### [Assigned task]
Nothing but the records, repeated word for word and free of pictures, belongs in the answer.
[Start of Attachment]
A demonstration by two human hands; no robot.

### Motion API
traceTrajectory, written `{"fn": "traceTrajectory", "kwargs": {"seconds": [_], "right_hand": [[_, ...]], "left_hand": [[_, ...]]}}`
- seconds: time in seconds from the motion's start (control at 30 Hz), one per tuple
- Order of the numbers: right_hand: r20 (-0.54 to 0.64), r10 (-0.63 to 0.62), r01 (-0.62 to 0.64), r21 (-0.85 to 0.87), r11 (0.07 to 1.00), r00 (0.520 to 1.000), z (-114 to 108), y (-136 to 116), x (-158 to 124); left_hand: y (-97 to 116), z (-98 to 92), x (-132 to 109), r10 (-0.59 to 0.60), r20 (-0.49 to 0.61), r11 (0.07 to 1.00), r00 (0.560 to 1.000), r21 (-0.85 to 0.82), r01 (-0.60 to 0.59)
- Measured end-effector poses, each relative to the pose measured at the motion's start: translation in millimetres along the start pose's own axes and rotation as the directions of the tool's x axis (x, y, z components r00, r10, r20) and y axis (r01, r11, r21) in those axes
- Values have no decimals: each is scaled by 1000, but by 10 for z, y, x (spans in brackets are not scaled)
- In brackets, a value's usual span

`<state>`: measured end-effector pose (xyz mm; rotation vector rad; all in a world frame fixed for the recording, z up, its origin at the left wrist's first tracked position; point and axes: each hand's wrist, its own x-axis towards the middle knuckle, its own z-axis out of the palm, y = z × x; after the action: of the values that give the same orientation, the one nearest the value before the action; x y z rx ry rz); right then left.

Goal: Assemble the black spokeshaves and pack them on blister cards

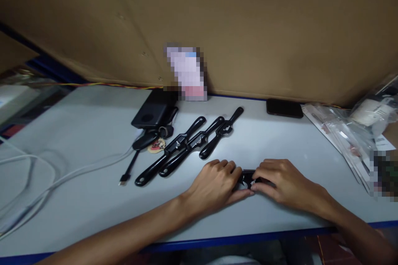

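A black spokeshave (247,179) is held level between my two hands just above or on the table, its middle showing in the gap. My left hand (219,180) is wrapped round one side, the thumb stretched along the near edge. From the other side my right hand (276,180) pinches it near the middle with thumb and fingers. Both handles are mostly hidden by my hands. Beyond my left hand lie three more black spokeshaves, slanted side by side: a left one (177,145), a middle one (197,141) and a shorter-looking right one (223,130).
A black box-like device (152,112), a black cable plug (144,140) and a round printed tag (156,145) lie at left, with white cables (93,167). A dark phone (284,108) sits at the back. Clear plastic packets (345,136) cover the right side. A cardboard wall (248,29) stands behind.
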<state>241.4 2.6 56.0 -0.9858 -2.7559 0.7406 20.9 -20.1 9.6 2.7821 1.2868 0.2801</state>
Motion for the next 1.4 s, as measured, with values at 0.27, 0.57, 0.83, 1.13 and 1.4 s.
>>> {"fn": "traceTrajectory", "kwargs": {"seconds": [0.27, 0.57, 0.83, 1.13, 1.4], "right_hand": [[-88, -42, 27, -165, 986, 995, 316, -60, 81], [-157, 2, -3, -12, 1000, 988, 120, -14, 41], [-38, 1, -1, 3, 1000, 999, -28, -7, -18], [-45, -53, 59, 124, 991, 998, 11, -50, -1], [24, 169, -164, -138, 977, 985, -221, 55, -127]], "left_hand": [[41, -30, 25, -47, 32, 999, 998, 11, 47], [42, -6, 16, -51, 2, 999, 999, 8, 51], [41, -5, 14, -43, -4, 999, 999, 13, 43], [26, -19, 15, -34, 19, 999, 999, 12, 34], [24, -31, 8, -19, 23, 1000, 1000, 13, 19]]}}
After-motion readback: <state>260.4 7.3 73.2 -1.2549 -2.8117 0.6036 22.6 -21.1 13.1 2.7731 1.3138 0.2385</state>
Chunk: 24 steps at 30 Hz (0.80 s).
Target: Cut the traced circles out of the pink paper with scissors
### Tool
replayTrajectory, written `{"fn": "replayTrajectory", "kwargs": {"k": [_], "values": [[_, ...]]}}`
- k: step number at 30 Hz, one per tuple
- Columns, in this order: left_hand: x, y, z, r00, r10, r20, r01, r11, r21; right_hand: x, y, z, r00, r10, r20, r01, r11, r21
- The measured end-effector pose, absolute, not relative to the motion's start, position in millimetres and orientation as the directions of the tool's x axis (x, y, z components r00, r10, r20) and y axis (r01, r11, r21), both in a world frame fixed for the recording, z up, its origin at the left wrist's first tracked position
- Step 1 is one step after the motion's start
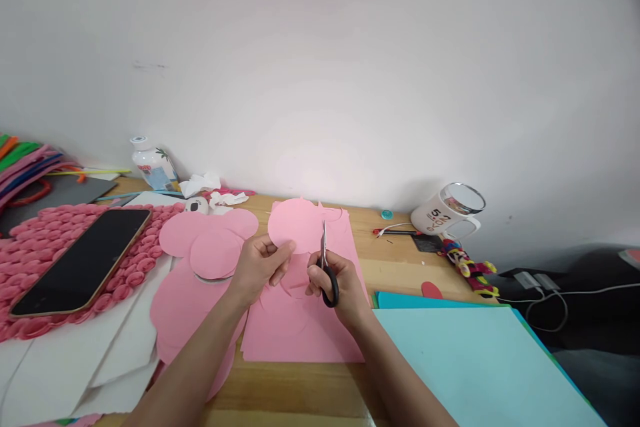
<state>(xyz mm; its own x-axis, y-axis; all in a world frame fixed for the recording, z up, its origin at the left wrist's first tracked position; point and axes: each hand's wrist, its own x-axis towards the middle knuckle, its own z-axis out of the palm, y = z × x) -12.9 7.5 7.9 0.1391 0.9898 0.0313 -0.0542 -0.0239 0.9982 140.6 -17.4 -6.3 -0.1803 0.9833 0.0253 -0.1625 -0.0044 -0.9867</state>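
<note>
Between the thumb and fingers of my left hand (264,263) is the lower left edge of a round pink paper circle (296,223). My right hand (340,285) grips black-handled scissors (324,260), whose blades point up beside the circle's right edge. Beneath both hands lies a stack of pink paper sheets (305,337), with thin curved offcuts scattered on its upper part. Left of the stack, several cut pink circles (195,307) overlap one another.
A dark phone (83,263) rests on rows of pink paper rosettes (37,233). Light blue sheets (480,353) lie at the right. Against the wall stand a white bottle (153,163) and a tilted white mug (440,213). A small colourful doll (470,267) is near the right edge.
</note>
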Motion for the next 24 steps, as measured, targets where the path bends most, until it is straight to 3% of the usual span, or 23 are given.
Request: {"fn": "replayTrajectory", "kwargs": {"k": [9,24], "values": [[-13.1,7.9,7.2,0.127,0.992,0.020,-0.074,-0.011,0.997,139.5,-17.9,-4.1,-0.186,0.982,0.022,-0.150,-0.006,-0.989],[-11.1,7.9,10.5,0.088,0.996,0.025,-0.096,-0.017,0.995,140.2,-16.6,-10.8,-0.154,0.988,-0.018,-0.310,-0.065,-0.949]]}}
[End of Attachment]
### [Answer space]
A demonstration by two human hands; no robot.

### Motion API
traceTrajectory, written `{"fn": "traceTrajectory", "kwargs": {"seconds": [_], "right_hand": [[_, ...]], "left_hand": [[_, ...]]}}`
- seconds: time in seconds from the motion's start (control at 30 Hz), one per tuple
- Order of the numbers: right_hand: r20 (-0.54 to 0.64), r10 (-0.63 to 0.62), r01 (-0.62 to 0.64), r21 (-0.85 to 0.87), r11 (0.07 to 1.00), r00 (0.520 to 1.000), z (-114 to 108), y (-136 to 116), x (-158 to 124); left_hand: y (-97 to 116), z (-98 to 92), x (-132 to 109), r10 (-0.59 to 0.60), r20 (-0.49 to 0.61), r11 (0.07 to 1.00), r00 (0.560 to 1.000), r21 (-0.85 to 0.82), r01 (-0.60 to 0.59)
- Measured end-effector poses, each relative to the pose measured at the motion's start: translation in millimetres along the start pose's own axes and rotation as the directions of the tool's x axis (x, y, z components r00, r10, r20) and y axis (r01, r11, r21) in those axes
- Values have no decimals: each is scaled by 1000, but by 10 for z, y, x (spans in brackets are not scaled)
- In brackets, a value's usual span

`<state>`: measured end-effector pose (xyz mm; rotation vector rad; all in a world frame fixed for the recording, z up, its origin at the left wrist's first tracked position; point and axes: each hand's wrist, its own x-axis towards the middle knuckle, its own z-axis out of the palm, y = z × x; after the action: of the values that give the same orientation, the one nearest the value before the action; x y z rx ry rz); right then left.

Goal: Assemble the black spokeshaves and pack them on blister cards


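A black spokeshave (247,179) is held level between my two hands just above or on the table, its middle showing in the gap. My left hand (219,180) is wrapped round one side, the thumb stretched along the near edge. From the other side my right hand (276,180) pinches it near the middle with thumb and fingers. Both handles are mostly hidden by my hands. Beyond my left hand lie three more black spokeshaves, slanted side by side: a left one (177,145), a middle one (197,141) and a shorter-looking right one (223,130).
A black box-like device (152,112), a black cable plug (144,140) and a round printed tag (156,145) lie at left, with white cables (93,167). A dark phone (284,108) sits at the back. Clear plastic packets (345,136) cover the right side. A cardboard wall (248,29) stands behind.
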<state>241.4 2.6 56.0 -0.9858 -2.7559 0.7406 20.9 -20.1 9.6 2.7821 1.2868 0.2801</state>
Motion for the next 1.4 s, as measured, with values at 0.27, 0.57, 0.83, 1.13 and 1.4 s.
>>> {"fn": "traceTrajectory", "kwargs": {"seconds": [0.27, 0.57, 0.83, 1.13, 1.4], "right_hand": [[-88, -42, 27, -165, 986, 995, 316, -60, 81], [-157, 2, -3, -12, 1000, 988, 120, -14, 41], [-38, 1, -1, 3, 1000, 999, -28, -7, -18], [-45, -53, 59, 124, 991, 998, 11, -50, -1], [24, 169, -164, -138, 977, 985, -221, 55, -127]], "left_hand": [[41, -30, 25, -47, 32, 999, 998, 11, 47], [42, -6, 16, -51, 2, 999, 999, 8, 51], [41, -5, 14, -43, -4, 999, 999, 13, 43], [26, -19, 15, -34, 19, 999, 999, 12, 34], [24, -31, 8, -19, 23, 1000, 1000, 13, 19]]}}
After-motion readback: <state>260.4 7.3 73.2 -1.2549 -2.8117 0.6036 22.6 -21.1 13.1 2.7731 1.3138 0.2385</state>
Chunk: 24 steps at 30 Hz (0.80 s).
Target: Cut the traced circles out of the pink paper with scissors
### Tool
replayTrajectory, written `{"fn": "replayTrajectory", "kwargs": {"k": [_], "values": [[_, ...]]}}`
- k: step number at 30 Hz, one per tuple
- Columns, in this order: left_hand: x, y, z, r00, r10, r20, r01, r11, r21; right_hand: x, y, z, r00, r10, r20, r01, r11, r21
- The measured end-effector pose, absolute, not relative to the motion's start, position in millimetres and orientation as the directions of the tool's x axis (x, y, z components r00, r10, r20) and y axis (r01, r11, r21), both in a world frame fixed for the recording, z up, its origin at the left wrist's first tracked position
- Step 1 is one step after the motion's start
<state>(xyz mm; its own x-axis, y-axis; all in a world frame fixed for the recording, z up, its origin at the left wrist's first tracked position; point and axes: each hand's wrist, its own x-axis towards the middle knuckle, its own z-axis out of the palm, y = z × x) -12.9 7.5 7.9 0.1391 0.9898 0.0313 -0.0542 -0.0239 0.9982 140.6 -17.4 -6.3 -0.1803 0.9833 0.0253 -0.1625 -0.0044 -0.9867</state>
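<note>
Between the thumb and fingers of my left hand (264,263) is the lower left edge of a round pink paper circle (296,223). My right hand (340,285) grips black-handled scissors (324,260), whose blades point up beside the circle's right edge. Beneath both hands lies a stack of pink paper sheets (305,337), with thin curved offcuts scattered on its upper part. Left of the stack, several cut pink circles (195,307) overlap one another.
A dark phone (83,263) rests on rows of pink paper rosettes (37,233). Light blue sheets (480,353) lie at the right. Against the wall stand a white bottle (153,163) and a tilted white mug (440,213). A small colourful doll (470,267) is near the right edge.
</note>
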Motion for the next 24 steps, as measured, targets where the path bends most, until it is straight to 3% of the usual span, or 23 are given.
Request: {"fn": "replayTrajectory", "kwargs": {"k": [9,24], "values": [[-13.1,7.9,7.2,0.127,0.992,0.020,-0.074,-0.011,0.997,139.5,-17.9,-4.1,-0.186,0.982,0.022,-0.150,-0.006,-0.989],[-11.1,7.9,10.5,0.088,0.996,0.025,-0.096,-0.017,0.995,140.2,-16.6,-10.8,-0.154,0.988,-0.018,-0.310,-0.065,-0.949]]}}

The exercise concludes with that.